Try it:
Below are lines of records; copy exactly those from the one containing "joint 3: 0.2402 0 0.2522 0" through the one containing "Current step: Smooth", leaving the pictures behind.

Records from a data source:
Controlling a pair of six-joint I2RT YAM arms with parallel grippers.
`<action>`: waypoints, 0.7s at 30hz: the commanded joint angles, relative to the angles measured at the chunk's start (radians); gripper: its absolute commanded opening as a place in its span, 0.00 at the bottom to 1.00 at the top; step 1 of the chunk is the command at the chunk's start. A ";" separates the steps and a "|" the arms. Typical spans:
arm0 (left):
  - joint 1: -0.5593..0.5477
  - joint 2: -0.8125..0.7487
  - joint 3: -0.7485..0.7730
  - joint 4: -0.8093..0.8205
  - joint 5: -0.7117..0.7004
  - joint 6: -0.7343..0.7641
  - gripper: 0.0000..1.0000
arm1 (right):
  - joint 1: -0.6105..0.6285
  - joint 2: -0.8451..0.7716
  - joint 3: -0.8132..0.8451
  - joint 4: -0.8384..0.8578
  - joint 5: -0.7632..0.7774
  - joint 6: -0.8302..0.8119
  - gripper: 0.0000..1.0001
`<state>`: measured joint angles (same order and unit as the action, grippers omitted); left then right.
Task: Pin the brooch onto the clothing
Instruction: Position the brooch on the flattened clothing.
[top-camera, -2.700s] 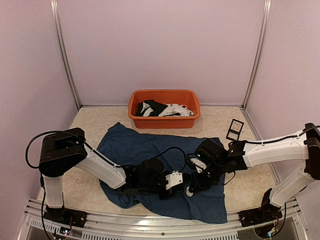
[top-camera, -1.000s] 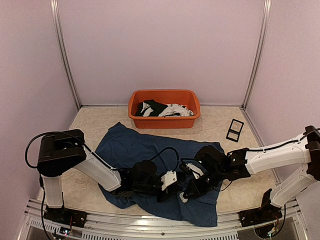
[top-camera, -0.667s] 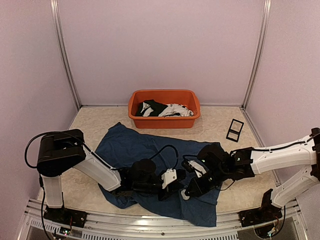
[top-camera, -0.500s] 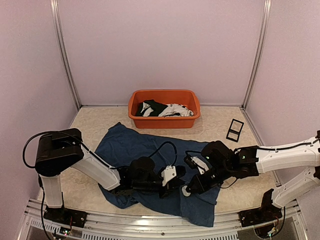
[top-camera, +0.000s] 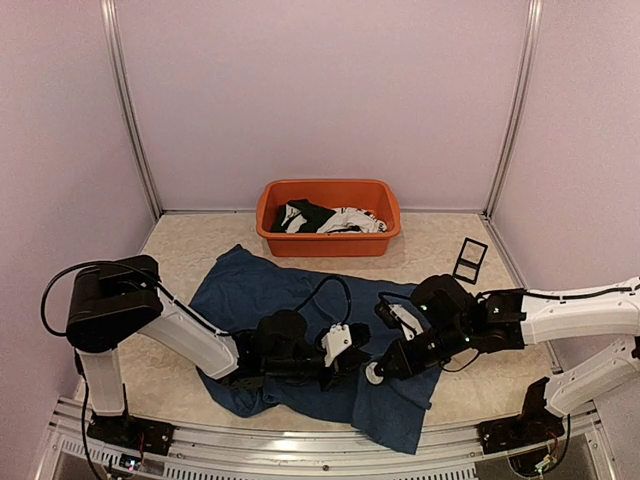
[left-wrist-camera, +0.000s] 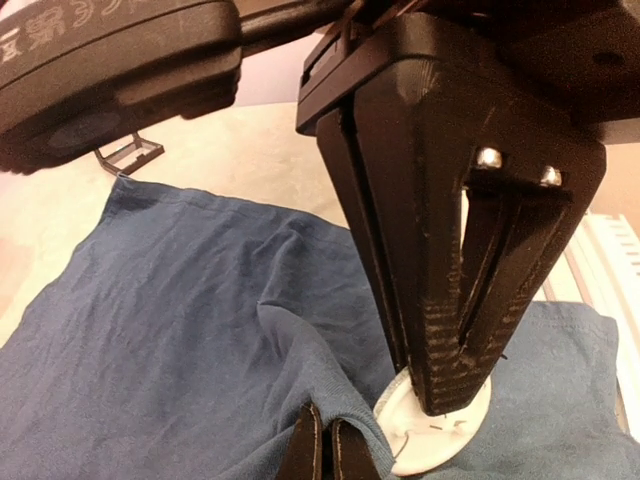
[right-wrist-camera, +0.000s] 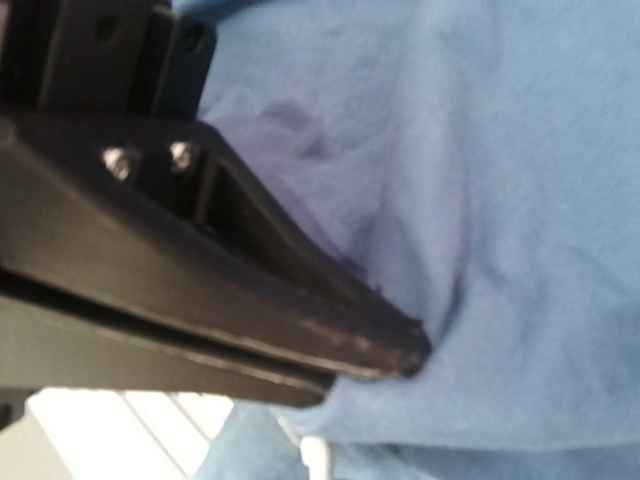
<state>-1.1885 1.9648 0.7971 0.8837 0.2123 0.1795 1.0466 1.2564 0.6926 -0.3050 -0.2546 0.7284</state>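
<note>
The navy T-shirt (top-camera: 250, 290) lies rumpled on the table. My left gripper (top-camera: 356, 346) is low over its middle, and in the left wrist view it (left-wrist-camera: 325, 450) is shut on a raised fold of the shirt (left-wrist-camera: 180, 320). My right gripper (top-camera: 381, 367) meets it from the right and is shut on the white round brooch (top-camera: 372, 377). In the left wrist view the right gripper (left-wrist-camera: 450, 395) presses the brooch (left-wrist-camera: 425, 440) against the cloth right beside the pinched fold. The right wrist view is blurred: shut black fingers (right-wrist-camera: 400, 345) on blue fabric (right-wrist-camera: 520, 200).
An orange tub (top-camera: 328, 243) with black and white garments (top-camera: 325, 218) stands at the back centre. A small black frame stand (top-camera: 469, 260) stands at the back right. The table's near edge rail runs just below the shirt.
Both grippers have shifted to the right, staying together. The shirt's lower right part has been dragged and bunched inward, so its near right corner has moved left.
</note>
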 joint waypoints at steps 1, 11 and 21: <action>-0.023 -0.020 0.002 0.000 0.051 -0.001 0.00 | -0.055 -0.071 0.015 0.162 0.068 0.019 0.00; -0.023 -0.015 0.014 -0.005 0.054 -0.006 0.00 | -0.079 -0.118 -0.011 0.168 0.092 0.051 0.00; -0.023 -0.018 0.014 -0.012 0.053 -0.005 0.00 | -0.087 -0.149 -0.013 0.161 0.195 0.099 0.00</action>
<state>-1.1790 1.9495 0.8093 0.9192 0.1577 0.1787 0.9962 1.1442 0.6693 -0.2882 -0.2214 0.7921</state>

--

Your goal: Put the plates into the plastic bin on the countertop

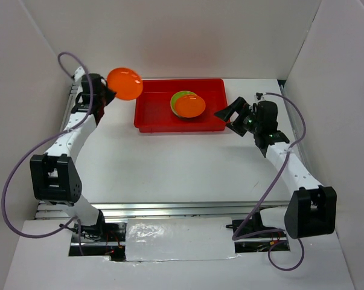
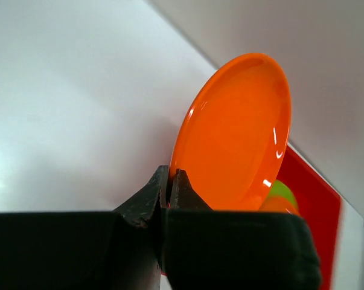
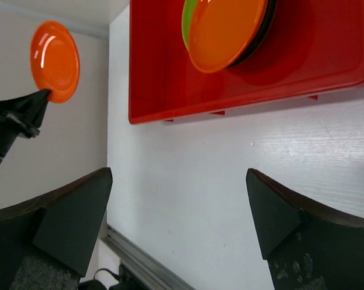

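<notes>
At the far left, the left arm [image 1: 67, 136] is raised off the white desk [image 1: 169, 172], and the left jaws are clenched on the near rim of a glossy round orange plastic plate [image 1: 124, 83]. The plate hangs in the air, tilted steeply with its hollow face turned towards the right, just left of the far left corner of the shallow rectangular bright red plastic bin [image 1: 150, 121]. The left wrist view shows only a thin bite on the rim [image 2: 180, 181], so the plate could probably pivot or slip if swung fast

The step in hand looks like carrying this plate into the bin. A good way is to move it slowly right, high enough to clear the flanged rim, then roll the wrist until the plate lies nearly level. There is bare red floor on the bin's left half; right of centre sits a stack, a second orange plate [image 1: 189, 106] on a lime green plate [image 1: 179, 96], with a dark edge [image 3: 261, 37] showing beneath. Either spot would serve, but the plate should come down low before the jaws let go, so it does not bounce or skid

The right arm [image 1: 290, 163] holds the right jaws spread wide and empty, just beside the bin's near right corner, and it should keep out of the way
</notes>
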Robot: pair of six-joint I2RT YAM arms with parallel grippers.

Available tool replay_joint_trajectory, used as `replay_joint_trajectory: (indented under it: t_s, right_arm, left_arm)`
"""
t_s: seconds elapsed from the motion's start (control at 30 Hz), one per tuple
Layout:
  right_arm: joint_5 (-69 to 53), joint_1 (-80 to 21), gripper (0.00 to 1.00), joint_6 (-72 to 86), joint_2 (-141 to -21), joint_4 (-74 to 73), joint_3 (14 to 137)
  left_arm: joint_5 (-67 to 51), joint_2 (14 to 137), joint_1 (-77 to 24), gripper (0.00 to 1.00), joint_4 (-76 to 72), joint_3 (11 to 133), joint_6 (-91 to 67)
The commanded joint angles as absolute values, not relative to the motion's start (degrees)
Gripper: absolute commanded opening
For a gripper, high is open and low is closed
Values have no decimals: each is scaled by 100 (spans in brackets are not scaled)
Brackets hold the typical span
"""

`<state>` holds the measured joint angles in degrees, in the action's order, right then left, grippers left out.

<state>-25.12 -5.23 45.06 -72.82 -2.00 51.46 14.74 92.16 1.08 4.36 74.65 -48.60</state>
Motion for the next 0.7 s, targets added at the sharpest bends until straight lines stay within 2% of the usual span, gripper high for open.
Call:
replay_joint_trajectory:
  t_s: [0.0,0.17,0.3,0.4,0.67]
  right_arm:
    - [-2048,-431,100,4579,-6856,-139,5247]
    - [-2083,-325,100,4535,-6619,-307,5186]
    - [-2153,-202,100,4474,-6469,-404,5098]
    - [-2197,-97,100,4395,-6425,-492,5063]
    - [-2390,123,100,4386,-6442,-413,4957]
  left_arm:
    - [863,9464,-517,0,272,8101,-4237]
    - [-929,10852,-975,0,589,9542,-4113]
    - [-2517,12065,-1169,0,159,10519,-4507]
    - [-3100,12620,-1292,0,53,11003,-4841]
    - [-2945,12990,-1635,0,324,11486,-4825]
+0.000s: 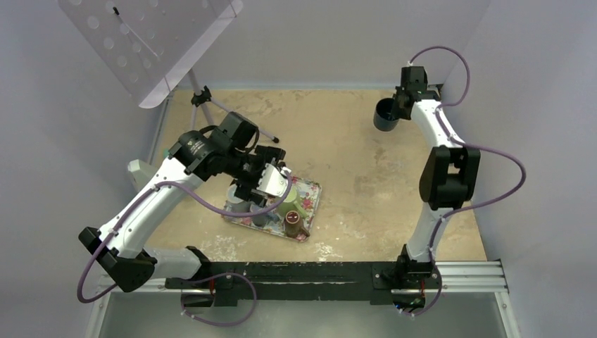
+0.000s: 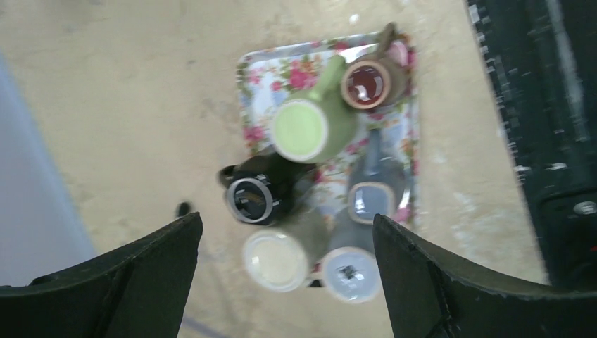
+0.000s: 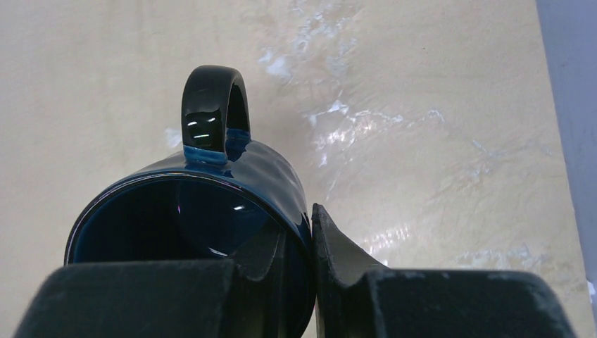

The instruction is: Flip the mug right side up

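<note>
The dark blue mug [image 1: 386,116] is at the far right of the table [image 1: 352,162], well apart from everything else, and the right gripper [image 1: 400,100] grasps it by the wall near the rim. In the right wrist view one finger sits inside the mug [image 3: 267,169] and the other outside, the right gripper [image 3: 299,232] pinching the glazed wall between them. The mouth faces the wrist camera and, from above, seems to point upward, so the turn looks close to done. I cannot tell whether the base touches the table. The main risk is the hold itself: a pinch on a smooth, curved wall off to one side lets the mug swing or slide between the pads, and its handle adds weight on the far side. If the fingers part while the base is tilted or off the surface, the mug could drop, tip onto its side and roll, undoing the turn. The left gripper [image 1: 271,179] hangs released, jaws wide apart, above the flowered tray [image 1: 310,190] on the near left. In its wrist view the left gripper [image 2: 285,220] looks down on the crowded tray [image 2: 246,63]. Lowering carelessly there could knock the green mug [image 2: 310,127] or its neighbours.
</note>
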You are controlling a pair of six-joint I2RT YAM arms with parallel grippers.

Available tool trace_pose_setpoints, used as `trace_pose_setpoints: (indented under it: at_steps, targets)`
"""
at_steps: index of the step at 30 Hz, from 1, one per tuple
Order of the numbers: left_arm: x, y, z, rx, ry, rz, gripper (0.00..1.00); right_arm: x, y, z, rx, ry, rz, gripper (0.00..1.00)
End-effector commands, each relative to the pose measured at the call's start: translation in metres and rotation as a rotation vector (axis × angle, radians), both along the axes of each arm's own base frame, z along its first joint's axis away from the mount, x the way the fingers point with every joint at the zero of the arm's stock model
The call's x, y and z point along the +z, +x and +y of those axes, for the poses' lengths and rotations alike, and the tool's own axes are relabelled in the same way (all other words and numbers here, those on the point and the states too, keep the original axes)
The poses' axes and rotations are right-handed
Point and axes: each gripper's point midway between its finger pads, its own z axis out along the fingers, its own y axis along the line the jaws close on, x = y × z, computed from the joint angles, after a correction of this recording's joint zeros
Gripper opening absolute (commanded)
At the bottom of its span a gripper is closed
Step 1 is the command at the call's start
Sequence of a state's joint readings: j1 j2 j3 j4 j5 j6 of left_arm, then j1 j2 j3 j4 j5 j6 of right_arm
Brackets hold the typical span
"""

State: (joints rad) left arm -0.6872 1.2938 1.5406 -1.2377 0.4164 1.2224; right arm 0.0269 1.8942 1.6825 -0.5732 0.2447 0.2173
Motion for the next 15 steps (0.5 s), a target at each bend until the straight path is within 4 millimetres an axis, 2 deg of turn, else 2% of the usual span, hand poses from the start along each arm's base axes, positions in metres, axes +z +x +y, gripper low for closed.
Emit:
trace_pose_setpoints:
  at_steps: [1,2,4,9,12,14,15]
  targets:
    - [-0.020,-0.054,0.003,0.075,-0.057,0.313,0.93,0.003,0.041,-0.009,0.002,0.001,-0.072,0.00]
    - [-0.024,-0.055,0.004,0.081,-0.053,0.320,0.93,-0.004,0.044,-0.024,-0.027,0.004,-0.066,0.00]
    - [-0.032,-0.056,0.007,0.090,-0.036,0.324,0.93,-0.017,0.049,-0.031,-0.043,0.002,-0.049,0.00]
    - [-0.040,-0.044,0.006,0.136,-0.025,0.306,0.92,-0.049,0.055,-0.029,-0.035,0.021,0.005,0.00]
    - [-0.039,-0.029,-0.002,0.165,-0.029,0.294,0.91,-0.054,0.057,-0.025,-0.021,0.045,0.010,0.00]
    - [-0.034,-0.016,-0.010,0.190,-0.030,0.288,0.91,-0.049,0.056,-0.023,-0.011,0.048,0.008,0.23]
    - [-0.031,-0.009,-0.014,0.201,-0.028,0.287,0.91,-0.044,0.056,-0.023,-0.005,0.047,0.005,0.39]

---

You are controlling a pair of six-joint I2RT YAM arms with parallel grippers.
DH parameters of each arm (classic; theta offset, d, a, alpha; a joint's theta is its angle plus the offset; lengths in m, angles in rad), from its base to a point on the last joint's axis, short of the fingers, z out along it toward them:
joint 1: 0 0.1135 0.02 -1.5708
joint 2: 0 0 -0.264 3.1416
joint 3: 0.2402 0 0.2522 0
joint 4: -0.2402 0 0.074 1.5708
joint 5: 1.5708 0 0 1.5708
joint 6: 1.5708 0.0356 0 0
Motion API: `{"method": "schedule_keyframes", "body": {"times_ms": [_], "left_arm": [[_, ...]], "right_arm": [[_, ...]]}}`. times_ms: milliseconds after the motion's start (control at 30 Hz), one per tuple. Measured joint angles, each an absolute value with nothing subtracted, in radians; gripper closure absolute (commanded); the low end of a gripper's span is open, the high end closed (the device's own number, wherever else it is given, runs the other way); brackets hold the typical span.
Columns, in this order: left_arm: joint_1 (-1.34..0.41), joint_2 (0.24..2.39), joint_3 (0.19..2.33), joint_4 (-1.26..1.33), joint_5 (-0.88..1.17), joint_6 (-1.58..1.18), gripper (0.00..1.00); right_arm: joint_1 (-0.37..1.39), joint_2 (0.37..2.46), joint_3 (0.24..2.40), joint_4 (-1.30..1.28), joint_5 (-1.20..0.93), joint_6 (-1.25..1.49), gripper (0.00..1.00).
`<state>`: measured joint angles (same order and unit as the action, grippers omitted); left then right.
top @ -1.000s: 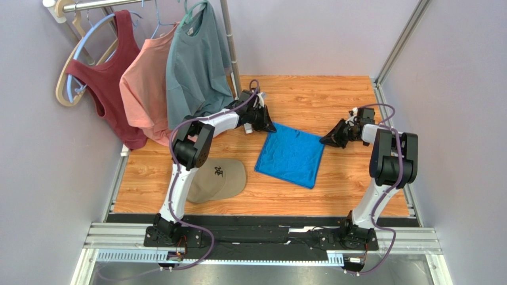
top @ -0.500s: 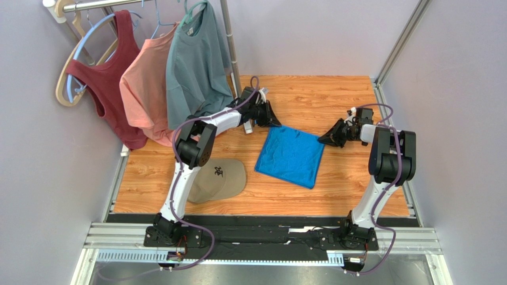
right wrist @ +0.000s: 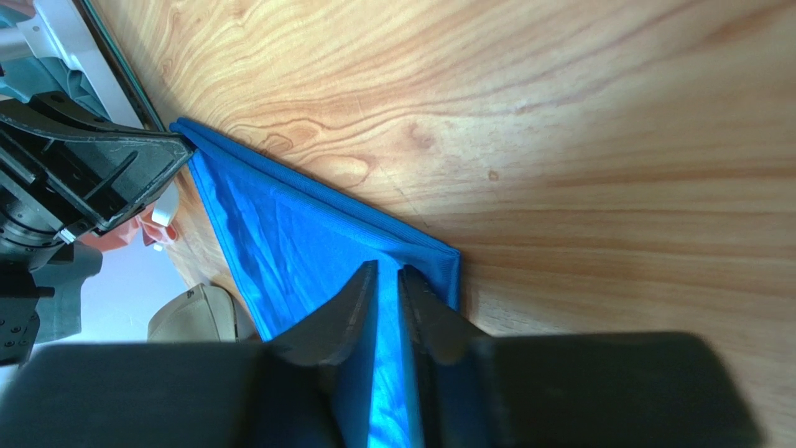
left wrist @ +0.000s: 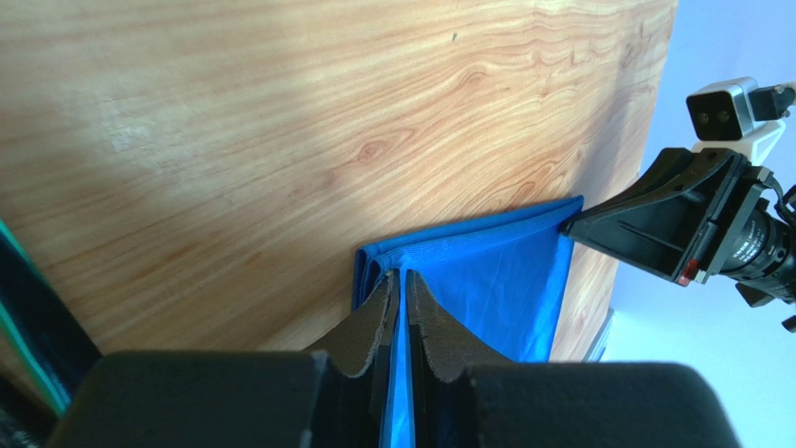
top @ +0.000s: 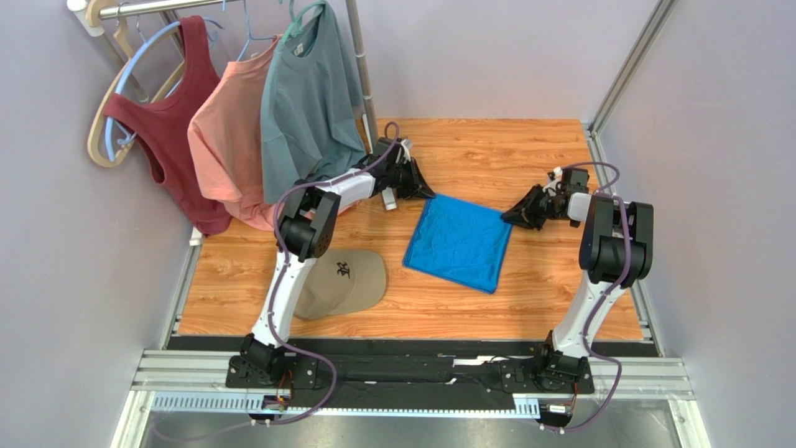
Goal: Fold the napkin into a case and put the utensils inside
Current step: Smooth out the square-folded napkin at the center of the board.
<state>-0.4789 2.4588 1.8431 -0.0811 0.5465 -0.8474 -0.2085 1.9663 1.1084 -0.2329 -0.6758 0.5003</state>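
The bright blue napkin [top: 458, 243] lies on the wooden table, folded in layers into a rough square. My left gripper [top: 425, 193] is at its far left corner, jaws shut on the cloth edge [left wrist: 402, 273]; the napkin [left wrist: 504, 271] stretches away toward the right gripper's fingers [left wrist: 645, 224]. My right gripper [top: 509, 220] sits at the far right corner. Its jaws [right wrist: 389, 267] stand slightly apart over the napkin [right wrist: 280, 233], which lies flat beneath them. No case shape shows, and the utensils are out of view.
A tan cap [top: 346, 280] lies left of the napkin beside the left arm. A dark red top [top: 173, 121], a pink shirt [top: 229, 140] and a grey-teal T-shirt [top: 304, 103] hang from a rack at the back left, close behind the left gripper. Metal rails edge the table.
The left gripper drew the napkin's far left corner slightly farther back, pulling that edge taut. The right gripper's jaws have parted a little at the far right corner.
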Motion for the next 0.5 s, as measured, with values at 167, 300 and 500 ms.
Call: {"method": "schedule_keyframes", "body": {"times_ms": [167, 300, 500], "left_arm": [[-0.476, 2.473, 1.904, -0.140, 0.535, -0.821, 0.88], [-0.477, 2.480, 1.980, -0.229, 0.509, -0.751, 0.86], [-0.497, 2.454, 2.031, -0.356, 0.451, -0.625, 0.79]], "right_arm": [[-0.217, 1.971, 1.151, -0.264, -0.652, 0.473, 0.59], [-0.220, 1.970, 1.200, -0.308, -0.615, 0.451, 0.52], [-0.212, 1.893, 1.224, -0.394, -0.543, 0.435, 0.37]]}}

Result of this task:
joint 3: 0.2402 0 0.2522 0
joint 4: -0.2402 0 0.074 1.5708
joint 5: 1.5708 0 0 1.5708
joint 6: 1.5708 0.0356 0 0
Motion API: `{"method": "schedule_keyframes", "body": {"times_ms": [_], "left_arm": [[_, ...]], "right_arm": [[_, ...]]}}`. times_ms: milliseconds after the motion's start (control at 30 Hz), one per tuple. Measured joint angles, each an absolute value with nothing subtracted, in radians; gripper closure absolute (commanded); the low end of a gripper's span is open, the high end closed (the device's own number, wherever else it is given, runs the other way); brackets hold the typical span.
Columns, in this order: left_arm: joint_1 (-1.34..0.41), joint_2 (0.24..2.39), joint_3 (0.19..2.33), joint_4 (-1.26..1.33), joint_5 (-0.88..1.17), joint_6 (-1.58..1.18), gripper (0.00..1.00); right_arm: joint_1 (-0.37..1.39), joint_2 (0.37..2.46), joint_3 (0.24..2.40), joint_4 (-1.30..1.28), joint_5 (-1.20..0.93), joint_6 (-1.25..1.49), gripper (0.00..1.00).
`<state>`: measured joint angles (same order and unit as the action, grippers omitted); left then right.
top @ -1.000s: 
top @ -0.500s: 
right wrist @ +0.000s: 
left wrist @ +0.000s: 
top @ +0.000s: 
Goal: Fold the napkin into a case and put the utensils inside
Current step: Smooth out the square-folded napkin at the center of the board.

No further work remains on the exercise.